Records from a data source:
━━━━━━━━━━━━━━━━
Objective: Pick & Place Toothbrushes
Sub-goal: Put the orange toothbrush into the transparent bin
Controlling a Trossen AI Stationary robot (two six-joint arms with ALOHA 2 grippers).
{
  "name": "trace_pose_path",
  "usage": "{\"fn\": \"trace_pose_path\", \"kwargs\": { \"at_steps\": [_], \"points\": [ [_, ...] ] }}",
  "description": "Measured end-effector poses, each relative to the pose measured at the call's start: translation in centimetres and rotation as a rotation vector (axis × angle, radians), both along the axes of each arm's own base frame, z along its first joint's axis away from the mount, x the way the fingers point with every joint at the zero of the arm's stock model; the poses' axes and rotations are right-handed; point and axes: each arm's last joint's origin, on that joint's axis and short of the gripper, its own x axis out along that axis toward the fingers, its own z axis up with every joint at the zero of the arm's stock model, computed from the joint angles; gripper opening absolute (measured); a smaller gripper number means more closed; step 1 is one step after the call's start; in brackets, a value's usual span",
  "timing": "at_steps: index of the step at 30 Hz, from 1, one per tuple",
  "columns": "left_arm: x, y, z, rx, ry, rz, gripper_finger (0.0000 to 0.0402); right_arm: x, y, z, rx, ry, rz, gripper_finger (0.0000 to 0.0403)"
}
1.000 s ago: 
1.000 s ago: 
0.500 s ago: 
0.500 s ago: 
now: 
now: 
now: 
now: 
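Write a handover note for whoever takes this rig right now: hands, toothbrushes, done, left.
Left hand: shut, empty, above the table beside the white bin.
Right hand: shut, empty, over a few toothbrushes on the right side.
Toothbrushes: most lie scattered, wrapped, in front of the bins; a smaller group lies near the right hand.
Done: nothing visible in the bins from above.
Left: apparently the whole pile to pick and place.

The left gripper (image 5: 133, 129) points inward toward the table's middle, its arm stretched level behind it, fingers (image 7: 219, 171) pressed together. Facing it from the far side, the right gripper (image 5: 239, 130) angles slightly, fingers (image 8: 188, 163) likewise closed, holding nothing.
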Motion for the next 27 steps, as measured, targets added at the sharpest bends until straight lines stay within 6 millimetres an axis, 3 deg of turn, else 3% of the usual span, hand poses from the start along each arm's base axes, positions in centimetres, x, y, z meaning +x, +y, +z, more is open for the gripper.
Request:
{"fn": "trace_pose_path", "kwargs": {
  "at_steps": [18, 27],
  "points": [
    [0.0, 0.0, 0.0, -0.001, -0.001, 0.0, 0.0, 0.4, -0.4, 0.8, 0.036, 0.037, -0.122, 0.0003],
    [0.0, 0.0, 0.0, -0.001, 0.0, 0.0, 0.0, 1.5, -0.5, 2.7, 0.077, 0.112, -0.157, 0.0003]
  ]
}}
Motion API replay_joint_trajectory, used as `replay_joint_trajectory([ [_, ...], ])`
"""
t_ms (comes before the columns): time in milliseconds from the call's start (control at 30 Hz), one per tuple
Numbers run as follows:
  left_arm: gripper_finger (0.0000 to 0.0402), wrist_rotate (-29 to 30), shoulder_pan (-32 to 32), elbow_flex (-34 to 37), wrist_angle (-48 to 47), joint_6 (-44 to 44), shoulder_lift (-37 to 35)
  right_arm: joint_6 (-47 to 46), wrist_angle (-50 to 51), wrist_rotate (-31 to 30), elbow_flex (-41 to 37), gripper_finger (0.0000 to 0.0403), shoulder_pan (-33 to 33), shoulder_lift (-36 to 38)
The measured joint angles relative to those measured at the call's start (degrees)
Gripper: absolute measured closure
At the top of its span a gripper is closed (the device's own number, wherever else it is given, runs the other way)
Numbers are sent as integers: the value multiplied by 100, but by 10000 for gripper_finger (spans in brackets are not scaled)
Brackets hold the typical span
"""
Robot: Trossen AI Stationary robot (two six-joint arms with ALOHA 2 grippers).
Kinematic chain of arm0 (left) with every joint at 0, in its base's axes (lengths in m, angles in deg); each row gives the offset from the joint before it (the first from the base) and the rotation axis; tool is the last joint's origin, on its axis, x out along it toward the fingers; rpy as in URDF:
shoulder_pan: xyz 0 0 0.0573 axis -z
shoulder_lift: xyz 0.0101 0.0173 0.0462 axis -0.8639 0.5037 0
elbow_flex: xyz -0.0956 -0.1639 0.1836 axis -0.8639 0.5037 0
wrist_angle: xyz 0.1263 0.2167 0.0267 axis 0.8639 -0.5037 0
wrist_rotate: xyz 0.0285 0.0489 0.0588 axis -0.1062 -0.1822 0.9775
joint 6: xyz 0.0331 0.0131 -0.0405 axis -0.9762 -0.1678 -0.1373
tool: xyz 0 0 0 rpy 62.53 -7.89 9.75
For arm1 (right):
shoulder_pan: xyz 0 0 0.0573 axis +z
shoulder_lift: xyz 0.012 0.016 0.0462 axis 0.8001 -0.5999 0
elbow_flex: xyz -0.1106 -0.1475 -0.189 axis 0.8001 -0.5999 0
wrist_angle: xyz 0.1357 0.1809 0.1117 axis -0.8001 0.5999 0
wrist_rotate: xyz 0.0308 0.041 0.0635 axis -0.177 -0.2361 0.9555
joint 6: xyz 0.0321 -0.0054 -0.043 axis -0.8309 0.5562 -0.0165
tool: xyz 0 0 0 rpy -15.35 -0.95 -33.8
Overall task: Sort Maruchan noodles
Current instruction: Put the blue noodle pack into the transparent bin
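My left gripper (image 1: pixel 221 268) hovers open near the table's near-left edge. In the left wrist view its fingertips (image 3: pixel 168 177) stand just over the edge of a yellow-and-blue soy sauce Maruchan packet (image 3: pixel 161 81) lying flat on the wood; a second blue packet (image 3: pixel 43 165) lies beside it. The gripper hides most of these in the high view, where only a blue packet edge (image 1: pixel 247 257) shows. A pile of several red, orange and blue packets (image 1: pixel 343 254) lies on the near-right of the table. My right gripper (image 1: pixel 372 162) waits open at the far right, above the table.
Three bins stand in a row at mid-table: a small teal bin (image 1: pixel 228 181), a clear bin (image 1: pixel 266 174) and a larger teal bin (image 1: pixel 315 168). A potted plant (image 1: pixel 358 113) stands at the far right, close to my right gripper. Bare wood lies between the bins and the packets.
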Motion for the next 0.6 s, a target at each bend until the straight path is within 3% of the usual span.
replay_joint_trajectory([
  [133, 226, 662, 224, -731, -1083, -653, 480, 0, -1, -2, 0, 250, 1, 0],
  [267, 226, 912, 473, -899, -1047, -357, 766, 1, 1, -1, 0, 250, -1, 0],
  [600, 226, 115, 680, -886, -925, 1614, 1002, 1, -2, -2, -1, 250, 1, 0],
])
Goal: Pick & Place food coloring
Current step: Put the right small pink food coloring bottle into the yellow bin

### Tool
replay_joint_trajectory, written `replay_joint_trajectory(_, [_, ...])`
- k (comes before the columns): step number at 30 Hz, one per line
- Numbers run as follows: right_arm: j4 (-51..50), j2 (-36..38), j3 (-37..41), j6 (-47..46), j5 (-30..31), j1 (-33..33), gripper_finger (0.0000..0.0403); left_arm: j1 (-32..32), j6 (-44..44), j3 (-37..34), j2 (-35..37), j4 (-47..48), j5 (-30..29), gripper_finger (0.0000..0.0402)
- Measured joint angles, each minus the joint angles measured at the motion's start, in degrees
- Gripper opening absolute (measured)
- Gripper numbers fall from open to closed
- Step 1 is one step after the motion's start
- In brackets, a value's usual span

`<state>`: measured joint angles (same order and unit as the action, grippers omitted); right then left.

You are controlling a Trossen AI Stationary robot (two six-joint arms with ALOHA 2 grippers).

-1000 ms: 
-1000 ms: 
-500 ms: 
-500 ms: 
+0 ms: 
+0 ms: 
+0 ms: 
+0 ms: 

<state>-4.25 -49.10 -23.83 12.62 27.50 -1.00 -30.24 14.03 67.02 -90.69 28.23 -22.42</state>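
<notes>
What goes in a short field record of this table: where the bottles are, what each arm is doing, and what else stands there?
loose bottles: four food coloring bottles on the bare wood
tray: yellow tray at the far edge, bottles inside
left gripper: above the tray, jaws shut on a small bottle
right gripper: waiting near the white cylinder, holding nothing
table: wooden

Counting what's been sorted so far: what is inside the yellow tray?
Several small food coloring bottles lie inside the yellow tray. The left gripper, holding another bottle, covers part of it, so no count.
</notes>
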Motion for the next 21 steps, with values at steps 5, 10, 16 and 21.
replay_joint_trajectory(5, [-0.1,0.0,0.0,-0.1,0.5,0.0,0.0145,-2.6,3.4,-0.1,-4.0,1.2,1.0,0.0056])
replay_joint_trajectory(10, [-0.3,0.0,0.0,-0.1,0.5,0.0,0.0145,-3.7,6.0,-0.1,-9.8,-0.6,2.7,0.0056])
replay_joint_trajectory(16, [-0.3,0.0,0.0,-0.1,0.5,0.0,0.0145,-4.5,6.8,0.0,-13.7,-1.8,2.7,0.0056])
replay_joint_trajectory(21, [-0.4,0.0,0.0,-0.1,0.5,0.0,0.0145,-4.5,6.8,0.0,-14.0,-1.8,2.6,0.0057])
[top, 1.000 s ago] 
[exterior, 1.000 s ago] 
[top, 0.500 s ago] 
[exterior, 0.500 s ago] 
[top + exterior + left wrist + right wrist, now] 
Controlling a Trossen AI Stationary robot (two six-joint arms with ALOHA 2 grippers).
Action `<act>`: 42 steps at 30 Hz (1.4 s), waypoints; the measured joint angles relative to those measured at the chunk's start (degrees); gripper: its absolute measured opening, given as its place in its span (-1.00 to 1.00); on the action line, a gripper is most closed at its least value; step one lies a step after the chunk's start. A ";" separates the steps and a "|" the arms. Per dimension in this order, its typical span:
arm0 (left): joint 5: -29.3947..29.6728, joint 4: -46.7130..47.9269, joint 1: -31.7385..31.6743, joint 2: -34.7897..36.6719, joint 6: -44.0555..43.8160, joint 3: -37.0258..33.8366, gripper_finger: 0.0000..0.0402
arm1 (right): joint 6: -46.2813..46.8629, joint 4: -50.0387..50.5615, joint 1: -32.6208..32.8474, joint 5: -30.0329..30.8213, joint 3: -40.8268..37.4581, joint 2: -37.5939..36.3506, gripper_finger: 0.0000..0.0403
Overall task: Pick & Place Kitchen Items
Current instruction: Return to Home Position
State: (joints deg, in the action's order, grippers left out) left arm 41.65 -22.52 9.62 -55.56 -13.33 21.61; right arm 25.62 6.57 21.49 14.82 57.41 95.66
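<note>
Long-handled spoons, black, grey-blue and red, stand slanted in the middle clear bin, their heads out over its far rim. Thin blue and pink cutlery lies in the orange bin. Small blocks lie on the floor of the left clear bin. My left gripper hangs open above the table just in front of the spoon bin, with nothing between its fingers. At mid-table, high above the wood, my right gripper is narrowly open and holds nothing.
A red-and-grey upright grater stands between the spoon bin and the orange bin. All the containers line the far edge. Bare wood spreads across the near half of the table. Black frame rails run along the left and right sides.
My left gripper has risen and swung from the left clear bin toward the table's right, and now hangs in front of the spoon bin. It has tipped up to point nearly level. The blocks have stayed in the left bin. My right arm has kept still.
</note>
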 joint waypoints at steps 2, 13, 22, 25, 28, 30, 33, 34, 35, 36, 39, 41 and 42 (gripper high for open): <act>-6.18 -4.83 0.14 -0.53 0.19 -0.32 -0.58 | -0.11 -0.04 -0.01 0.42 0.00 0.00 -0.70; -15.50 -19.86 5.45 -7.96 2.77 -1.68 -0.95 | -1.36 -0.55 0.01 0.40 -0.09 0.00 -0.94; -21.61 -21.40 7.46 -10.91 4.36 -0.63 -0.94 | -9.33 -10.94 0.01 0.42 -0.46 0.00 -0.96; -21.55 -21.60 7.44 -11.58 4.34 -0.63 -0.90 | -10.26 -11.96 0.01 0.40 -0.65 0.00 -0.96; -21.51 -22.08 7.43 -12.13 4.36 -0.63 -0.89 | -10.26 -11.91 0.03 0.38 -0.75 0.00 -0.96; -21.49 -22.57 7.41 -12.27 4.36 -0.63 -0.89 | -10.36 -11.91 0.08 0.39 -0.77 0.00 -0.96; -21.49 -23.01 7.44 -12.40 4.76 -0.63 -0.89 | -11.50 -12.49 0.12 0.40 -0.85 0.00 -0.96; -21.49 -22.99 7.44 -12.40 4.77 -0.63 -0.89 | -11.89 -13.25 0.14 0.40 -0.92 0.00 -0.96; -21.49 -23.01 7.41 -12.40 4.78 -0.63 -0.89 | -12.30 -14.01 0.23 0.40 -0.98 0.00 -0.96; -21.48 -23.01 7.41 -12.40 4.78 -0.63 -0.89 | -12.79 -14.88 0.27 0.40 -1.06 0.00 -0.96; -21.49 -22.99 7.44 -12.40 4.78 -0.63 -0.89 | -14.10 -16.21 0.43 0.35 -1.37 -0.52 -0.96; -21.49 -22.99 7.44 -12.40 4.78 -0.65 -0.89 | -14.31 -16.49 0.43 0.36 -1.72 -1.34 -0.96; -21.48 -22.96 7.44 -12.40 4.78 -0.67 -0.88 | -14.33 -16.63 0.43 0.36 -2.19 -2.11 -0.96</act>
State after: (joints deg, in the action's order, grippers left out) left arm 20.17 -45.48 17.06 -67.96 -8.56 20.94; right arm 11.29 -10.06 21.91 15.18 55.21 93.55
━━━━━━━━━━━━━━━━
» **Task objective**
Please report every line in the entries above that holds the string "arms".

» **Your response**
Controlling a Trossen AI Stationary robot (two six-joint arms with ALOHA 2 grippers).
Robot: Trossen AI Stationary robot (two six-joint arms with ALOHA 2 grippers).
You are controlling a Trossen AI Stationary robot (two six-joint arms with ALOHA 2 grippers).
Controlling a Trossen AI Stationary robot (two six-joint arms with ALOHA 2 grippers).
Action `<act>`: 42 steps at 30 Hz (1.4 s), waypoints; the measured joint angles relative to those measured at the chunk's start (degrees); gripper: its absolute measured opening, given as its place in its span (-1.00 to 1.00); on the action line, a gripper is most closed at its least value; step one lies a step after the chunk's start. A ";" separates the steps and a "|" the arms. Per dimension in this order, its typical span:

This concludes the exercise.